Simão do Vale Africano

Em todos os dias que passam, Simão do Vale Africano morre, dorme e sonha. Acorda tarde e mal-disposto, talvez porque tenha crescido numa casa de loucos — dito pelo próprio!—, onde se nutriu de humor e beleza, armas inevitáveis contra a tragédia e formas de olhar o mundo.

Habitou o teatro desde muito cedo, mas aquela que parece ser uma incursão recente na fotografia resulta de uma antiga reflexão sobre a captura do tempo ou a materialização visual do nosso processo de percepção.

Com Shakespeare a puxar de uma lado e Jean-Baptiste Mondino a empurrar do outro, encenar e fotografar intersectam-se num certo modo de compor um quadro (tableau), de criar um ambiente, mas também de existir. Num espaço onde luz e cor são moduladas, eminentemente narrativo sem ser diegético e cuja apresentação requer uma qualquer e imprescindível distância, o convite que nos faz é à não interactividade e, sim, à contemplação.
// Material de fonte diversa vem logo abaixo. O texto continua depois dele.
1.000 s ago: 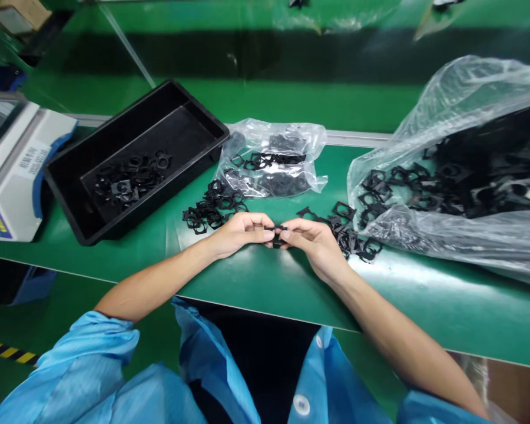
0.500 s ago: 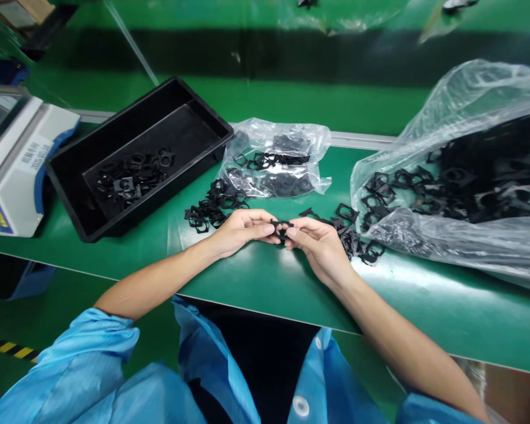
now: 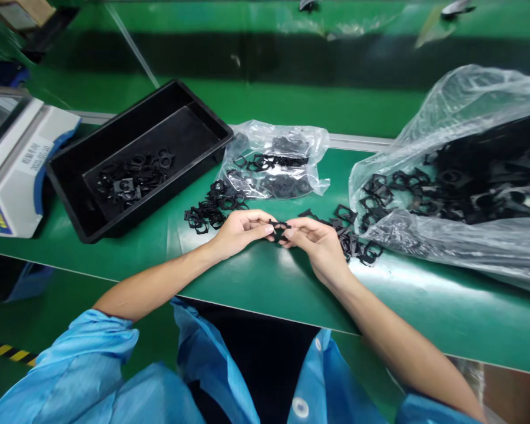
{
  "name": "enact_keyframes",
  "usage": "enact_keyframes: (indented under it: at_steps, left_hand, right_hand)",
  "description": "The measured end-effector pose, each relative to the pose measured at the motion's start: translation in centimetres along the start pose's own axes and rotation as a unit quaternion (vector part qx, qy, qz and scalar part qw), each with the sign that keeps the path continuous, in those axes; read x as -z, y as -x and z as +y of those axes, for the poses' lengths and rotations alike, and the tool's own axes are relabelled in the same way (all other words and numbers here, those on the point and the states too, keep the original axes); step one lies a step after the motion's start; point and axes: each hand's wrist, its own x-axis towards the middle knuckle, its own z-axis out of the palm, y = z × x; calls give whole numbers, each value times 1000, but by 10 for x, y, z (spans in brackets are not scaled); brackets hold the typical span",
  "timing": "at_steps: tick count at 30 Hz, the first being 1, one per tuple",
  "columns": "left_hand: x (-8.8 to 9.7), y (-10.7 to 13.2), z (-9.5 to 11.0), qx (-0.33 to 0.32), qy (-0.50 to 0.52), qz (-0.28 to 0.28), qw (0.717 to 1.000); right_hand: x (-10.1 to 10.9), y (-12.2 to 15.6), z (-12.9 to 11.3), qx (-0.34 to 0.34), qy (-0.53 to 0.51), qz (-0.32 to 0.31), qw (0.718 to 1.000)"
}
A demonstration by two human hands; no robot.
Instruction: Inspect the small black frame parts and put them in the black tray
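Between both hands, just above the green table, is a small black plastic part [image 3: 280, 230] with an opening in its middle. My left hand [image 3: 246, 230] pinches its left end between thumb and fingers. Its right end is gripped the same way by my right hand [image 3: 314, 240]. Fingertips hide some of the part's outline. Beside my left hand lies a pile of similar black parts [image 3: 214, 206]. More loose black parts [image 3: 347, 232] lie just past my right hand, close to the mouth of a large clear plastic bag [image 3: 441, 235].
A black tray [image 3: 207, 154] at the left holds several black parts. At the far left stands a white and blue scale [image 3: 22, 159]. A smaller clear bag [image 3: 278, 176] with black parts lies behind my hands. The green table's [image 3: 265, 288] front edge runs before my body.
Both hands stay in nearly the same place, and the black part between them has tilted slightly, so its opening shows more. The trays, bags and piles have not moved.
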Motion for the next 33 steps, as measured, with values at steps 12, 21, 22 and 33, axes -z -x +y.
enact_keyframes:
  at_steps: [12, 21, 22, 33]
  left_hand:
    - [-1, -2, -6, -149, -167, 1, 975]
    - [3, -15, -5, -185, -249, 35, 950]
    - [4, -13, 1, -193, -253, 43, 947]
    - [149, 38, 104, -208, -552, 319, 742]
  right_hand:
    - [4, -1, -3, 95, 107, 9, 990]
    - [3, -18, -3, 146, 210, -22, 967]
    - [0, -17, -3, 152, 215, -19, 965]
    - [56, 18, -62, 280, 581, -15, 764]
De resto, há alguns anos escreveu-se neste presente, pois é para si certo que a liberdade vem da imaginação. Do impulso imanente da imaginação viva aliada à escrupulosa concretização de domínio consciente, técnicas indispensáveis à escrita de si.

"Capturamos um pedaço de tempo que é quase aleatório, porque não temos a certeza do que é que vai entrar ou não no sensor (ou na película) e tudo passa pela relação com a nossa visão e com a nossa percepção de tempo e de movimento (que mais não é do que o tempo a arrastar-se à nossa frente).

(...) a fotografia era uma forma de purgar de mim alguma coisa, mais do que uma forma de capturar alguma coisa em si, como se de mim passasse para a fotografia.

(...) é como se a cabeça se contasse por imagens, ou mais do que por imagens, por ambientes. Ambientes esses que podem ser representados em cena, numa imagem, noutra coisa qualquer.